Surety Bond Amounts Rise in 2018
California‘s oil and gas well drillers must comply with the state’s laws in order to prevent their wells from becoming environmental and health hazards.
Oil and gas drilling operators will see a change in their surety bond requirements starting January 1, 2018. That’s when California Assembly Bill 2729 that passed in 2016 takes effect.
Besides increasing the bond amounts, the bill states new rules for handling idle wells, with new fees and stricter regulations for unused wells.
Bonds can be posted for individual wells. But if an operator has more than 20 wells, a blanket bond can be issued to cover all their wells.

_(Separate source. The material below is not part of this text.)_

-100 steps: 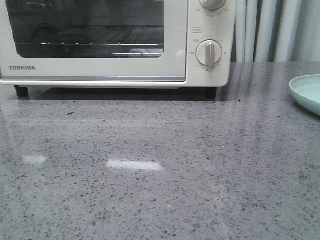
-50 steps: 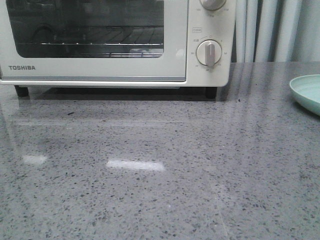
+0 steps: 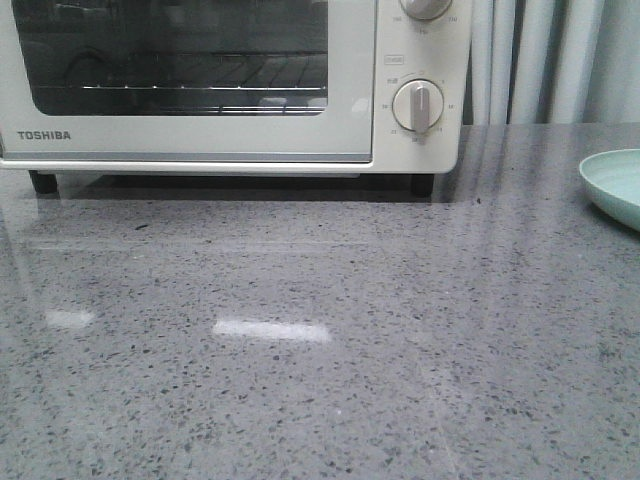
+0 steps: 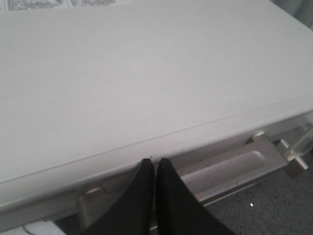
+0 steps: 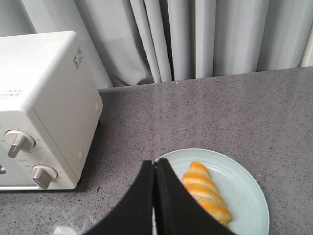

Bond amounts depend on the number of wells handled.
Bonds for individual wells are:
$25,000 for wells less than 10,000 feet deep
$40,000 for wells 10,000 feet deep and over
The new blanket bond amounts are:
$200,000 for 50 or fewer wells
$400,000 for more than 50 but fewer than 10,000 wells
$2 million for more than 500 but no more than 10,000 wells
$3 million more than 10,000 wells
The bill also regulates the management of idle wells — wells that have been neglected or abandoned — which can cause great harm to the environment and to people. The definition of long-term idle wells has changed from wells that have not been in use for over ten years to eight years. Idle wells have not been in use for two consecutive years. Starting in 2018, operators have the option to pay the fees or file a plan for elimination.
The yearly fees for idle wells will be:
Wells idle 3-8 years = $150
Wells idle 8-15 years = $300
Wells idle 15-20 years = $750
Wells idle over 20 years = $1500
Whether you have one well or thousands, SuretyGroup.com can get you bonded. Contact us for a free, no-obligation quote. We offer low rates and fast service. Email email@example.com, apply online at suretygroup.com, or call our Surety Bond Specialists at 844-432-6637.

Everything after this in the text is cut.